I need every line that includes the word "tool" copied from the material.
════════════════════
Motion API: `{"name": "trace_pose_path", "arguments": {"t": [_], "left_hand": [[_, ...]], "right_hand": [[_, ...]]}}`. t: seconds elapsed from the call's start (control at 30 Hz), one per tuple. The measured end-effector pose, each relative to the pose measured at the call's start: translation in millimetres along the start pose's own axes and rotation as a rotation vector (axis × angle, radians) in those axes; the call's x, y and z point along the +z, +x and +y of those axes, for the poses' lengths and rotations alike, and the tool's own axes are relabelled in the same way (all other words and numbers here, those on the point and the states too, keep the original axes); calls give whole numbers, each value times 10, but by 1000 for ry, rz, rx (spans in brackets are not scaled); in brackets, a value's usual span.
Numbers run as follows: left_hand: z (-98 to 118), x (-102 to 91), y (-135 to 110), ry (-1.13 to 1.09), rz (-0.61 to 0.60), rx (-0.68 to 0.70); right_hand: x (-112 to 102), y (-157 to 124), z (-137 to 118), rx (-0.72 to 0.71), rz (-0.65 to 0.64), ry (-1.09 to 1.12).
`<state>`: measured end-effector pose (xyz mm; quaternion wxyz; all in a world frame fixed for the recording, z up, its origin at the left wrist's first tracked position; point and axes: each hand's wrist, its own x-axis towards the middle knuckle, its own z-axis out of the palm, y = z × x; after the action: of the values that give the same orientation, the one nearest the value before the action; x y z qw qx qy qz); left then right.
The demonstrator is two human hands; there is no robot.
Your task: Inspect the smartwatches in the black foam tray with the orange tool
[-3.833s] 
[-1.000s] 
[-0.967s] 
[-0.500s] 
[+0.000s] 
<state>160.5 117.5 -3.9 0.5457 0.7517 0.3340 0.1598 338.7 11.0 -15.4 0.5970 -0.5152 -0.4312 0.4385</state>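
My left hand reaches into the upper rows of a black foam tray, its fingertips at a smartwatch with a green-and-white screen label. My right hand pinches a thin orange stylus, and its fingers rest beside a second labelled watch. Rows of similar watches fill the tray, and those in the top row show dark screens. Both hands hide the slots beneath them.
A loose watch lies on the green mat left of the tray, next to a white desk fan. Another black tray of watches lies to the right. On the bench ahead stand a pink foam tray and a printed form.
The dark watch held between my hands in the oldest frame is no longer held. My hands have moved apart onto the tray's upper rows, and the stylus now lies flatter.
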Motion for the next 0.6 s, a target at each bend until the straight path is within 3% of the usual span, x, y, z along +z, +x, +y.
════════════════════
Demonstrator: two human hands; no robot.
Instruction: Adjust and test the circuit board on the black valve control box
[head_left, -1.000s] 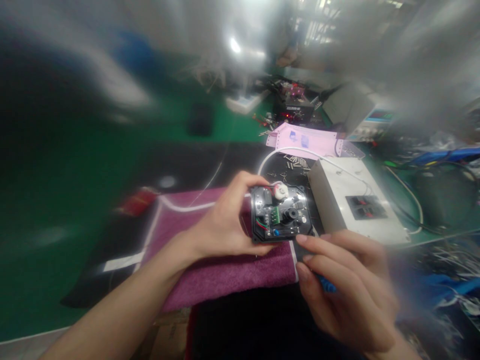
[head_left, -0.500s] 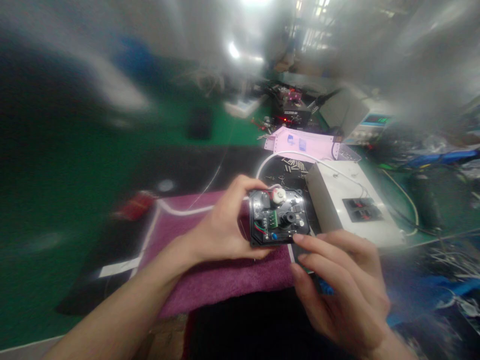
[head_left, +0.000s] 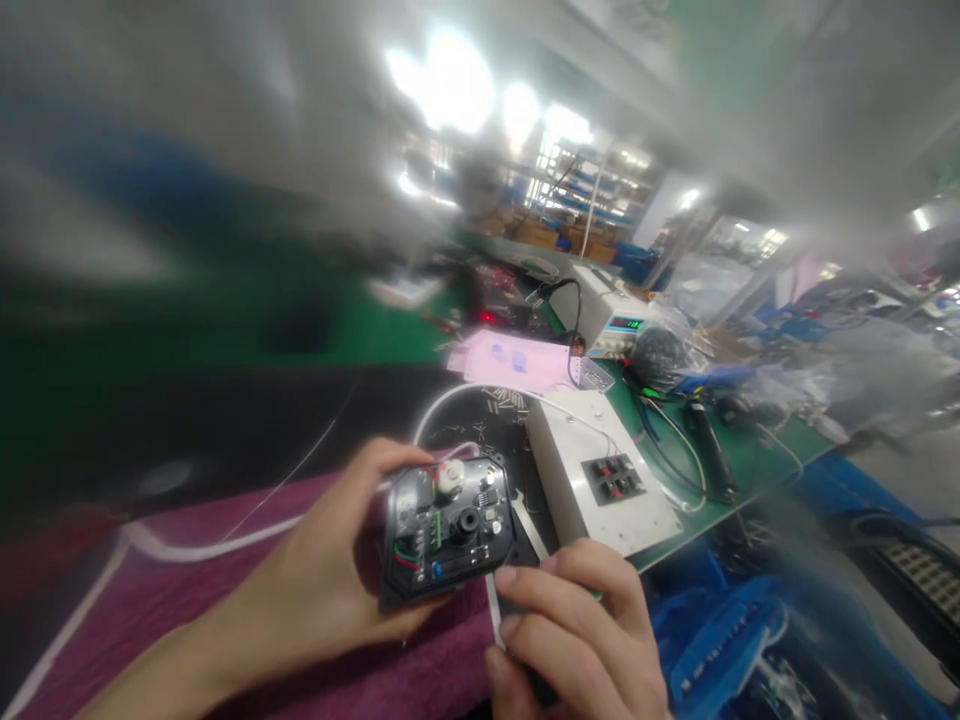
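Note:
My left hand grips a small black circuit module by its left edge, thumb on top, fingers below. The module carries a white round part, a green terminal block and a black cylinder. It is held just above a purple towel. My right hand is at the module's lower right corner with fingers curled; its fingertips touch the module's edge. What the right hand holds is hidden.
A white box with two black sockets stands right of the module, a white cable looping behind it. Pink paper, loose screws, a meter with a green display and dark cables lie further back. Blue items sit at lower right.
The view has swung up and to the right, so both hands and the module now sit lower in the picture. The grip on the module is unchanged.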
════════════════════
*Task answer*.
Motion API: `{"name": "trace_pose_path", "arguments": {"t": [_], "left_hand": [[_, ...]], "right_hand": [[_, ...]]}}`. t: seconds elapsed from the call's start (control at 30 Hz), one per tuple. The measured end-effector pose, each relative to the pose measured at the call's start: translation in millimetres along the start pose's own axes and rotation as a rotation vector (axis × angle, radians) in those axes; the call's x, y and z point along the +z, +x and +y of those axes, for the poses' lengths and rotations alike, and the tool's own axes are relabelled in the same way (all other words and numbers here, those on the point and the states too, keep the original axes); calls give whole numbers, each value times 10, but by 1000 for ry, rz, rx (spans in brackets are not scaled); in brackets, a value's usual span.
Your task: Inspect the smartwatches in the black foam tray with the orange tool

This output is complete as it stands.